Work request: Which lines in the entries below contain the string "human"? Show each of them in full.
━━━ Data shown ━━━
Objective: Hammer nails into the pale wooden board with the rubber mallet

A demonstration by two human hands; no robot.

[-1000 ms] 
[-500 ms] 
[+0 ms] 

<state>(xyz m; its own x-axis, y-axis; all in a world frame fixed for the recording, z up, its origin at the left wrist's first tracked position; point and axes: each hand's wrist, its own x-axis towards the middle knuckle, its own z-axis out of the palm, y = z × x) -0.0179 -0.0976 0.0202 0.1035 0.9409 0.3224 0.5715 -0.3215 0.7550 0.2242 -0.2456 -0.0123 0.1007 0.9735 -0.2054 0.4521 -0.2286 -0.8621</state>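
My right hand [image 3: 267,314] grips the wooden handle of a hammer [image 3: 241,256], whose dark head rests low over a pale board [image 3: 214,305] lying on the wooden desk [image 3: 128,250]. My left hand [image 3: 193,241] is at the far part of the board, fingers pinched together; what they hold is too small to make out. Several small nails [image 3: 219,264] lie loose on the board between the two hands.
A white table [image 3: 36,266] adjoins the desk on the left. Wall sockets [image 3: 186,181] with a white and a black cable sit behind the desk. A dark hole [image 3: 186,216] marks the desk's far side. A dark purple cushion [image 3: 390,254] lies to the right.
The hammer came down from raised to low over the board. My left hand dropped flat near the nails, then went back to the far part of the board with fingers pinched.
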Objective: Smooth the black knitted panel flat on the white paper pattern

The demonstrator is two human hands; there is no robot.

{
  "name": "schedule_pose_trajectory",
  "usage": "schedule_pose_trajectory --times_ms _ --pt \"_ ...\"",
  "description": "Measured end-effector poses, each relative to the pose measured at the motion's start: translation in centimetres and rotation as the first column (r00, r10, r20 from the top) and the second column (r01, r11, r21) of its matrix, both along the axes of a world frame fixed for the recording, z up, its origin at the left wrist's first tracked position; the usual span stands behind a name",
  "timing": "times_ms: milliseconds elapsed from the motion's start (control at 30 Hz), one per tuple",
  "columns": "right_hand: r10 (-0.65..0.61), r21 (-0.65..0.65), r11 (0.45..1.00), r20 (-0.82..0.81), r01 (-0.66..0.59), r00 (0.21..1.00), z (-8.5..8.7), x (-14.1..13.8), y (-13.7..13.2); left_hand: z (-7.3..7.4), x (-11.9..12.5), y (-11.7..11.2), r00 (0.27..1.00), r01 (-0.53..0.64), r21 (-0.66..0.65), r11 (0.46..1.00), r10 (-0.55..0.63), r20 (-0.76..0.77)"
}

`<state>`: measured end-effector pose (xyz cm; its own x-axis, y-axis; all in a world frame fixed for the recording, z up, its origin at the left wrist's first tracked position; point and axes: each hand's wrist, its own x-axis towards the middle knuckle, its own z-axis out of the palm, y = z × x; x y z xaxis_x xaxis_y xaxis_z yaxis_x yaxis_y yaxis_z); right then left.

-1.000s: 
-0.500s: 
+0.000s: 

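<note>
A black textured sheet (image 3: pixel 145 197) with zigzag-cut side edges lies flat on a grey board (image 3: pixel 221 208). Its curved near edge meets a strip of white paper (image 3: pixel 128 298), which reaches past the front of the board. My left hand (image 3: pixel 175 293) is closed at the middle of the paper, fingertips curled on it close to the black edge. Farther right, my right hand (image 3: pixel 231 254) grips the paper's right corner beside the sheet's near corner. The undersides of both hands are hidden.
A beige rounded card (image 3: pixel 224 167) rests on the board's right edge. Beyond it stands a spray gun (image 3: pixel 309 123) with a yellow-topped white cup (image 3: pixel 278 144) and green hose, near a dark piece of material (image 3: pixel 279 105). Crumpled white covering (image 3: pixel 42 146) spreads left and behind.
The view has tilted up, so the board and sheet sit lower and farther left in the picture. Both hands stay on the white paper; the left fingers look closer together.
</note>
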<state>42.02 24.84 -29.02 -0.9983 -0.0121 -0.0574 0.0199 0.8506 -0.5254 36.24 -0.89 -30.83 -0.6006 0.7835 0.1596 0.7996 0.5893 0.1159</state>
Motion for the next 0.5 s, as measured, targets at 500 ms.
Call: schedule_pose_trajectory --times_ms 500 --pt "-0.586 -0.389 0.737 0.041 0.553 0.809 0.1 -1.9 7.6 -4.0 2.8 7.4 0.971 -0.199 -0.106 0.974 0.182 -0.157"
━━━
Expected output:
A demonstration by two human hands; no robot.
The demonstrator is two human hands; there is no robot.

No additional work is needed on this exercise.